*WHAT THIS TASK INVOLVES*: In the listing below, the answer starts at the line that has "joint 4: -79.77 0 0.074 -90" and stops after the line that has "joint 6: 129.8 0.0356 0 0"; please repeat that part exactly and nothing more.

*RECORDS SUPPLIED*:
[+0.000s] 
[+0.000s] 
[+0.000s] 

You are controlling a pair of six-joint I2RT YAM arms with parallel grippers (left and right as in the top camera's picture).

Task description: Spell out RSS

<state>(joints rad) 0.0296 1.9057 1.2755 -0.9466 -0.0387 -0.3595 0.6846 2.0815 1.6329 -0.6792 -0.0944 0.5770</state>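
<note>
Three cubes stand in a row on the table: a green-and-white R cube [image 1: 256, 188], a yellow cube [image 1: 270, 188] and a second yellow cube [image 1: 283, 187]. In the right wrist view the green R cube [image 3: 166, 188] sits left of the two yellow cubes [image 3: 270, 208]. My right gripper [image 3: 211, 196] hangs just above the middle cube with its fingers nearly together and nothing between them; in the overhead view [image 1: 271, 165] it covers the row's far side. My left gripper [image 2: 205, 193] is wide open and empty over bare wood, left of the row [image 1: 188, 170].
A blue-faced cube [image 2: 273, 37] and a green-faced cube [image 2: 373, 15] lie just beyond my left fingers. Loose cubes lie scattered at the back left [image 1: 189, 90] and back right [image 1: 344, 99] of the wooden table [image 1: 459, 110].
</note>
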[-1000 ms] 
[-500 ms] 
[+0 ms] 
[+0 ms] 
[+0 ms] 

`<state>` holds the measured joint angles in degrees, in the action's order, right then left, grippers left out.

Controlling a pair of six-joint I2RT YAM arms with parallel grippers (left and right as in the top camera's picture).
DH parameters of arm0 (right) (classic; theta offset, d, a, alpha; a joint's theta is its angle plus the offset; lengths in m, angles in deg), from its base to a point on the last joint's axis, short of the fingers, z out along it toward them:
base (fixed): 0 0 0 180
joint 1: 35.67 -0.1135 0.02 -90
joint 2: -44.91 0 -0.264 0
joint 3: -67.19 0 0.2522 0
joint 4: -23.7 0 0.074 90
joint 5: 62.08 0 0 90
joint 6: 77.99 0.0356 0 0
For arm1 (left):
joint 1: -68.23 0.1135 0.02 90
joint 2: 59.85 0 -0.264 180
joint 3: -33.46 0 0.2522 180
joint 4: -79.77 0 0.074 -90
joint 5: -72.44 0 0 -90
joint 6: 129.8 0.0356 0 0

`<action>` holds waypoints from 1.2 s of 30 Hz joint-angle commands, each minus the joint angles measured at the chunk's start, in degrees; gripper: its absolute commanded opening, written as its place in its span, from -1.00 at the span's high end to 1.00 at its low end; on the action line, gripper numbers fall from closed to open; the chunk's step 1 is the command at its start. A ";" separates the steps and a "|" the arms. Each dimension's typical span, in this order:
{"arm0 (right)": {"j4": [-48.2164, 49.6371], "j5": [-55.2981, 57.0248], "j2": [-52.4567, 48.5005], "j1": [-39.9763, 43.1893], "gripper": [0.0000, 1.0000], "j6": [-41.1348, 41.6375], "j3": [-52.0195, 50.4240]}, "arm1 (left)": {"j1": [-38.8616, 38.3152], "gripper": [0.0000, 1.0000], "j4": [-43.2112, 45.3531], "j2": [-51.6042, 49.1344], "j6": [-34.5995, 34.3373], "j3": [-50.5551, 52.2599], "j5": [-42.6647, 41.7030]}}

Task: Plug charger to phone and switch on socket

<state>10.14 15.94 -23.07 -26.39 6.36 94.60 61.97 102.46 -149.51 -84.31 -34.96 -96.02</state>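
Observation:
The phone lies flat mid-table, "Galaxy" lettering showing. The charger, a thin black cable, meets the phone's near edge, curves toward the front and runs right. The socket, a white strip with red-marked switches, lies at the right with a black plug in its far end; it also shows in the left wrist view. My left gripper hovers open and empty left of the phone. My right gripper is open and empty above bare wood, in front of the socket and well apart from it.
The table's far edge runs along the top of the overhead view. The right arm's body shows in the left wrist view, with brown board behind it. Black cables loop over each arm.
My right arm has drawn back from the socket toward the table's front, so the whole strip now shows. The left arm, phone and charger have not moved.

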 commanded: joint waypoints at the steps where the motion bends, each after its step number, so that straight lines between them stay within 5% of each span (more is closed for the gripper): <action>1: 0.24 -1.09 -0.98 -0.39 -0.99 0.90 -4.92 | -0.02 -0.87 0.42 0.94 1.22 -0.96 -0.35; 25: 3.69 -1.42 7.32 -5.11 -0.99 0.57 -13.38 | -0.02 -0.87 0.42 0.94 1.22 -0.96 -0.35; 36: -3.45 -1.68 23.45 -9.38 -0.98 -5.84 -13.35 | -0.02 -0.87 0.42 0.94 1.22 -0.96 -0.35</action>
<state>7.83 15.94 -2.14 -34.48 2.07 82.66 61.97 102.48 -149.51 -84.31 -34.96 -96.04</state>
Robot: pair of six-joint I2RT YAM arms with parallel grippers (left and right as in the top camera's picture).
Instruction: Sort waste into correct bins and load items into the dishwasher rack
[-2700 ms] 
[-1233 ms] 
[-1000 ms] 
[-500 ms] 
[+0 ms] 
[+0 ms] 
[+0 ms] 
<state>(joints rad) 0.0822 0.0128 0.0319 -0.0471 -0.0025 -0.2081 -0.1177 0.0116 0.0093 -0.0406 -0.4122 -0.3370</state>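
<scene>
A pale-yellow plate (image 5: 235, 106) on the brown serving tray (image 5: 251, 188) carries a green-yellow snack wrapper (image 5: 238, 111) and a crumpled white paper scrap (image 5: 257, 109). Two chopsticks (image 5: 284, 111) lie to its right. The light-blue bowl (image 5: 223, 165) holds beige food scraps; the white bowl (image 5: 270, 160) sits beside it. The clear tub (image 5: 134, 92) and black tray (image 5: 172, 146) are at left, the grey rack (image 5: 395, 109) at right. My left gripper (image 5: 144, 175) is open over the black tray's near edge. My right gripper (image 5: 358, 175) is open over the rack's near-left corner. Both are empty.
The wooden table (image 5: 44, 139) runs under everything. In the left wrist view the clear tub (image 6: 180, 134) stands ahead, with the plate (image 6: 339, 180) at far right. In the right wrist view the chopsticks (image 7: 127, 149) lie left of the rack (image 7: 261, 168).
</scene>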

*TASK SOLUTION*:
joint 4: -79.77 0 0.074 -90
joint 5: -72.44 0 0 -90
joint 6: 129.8 0.0356 0 0

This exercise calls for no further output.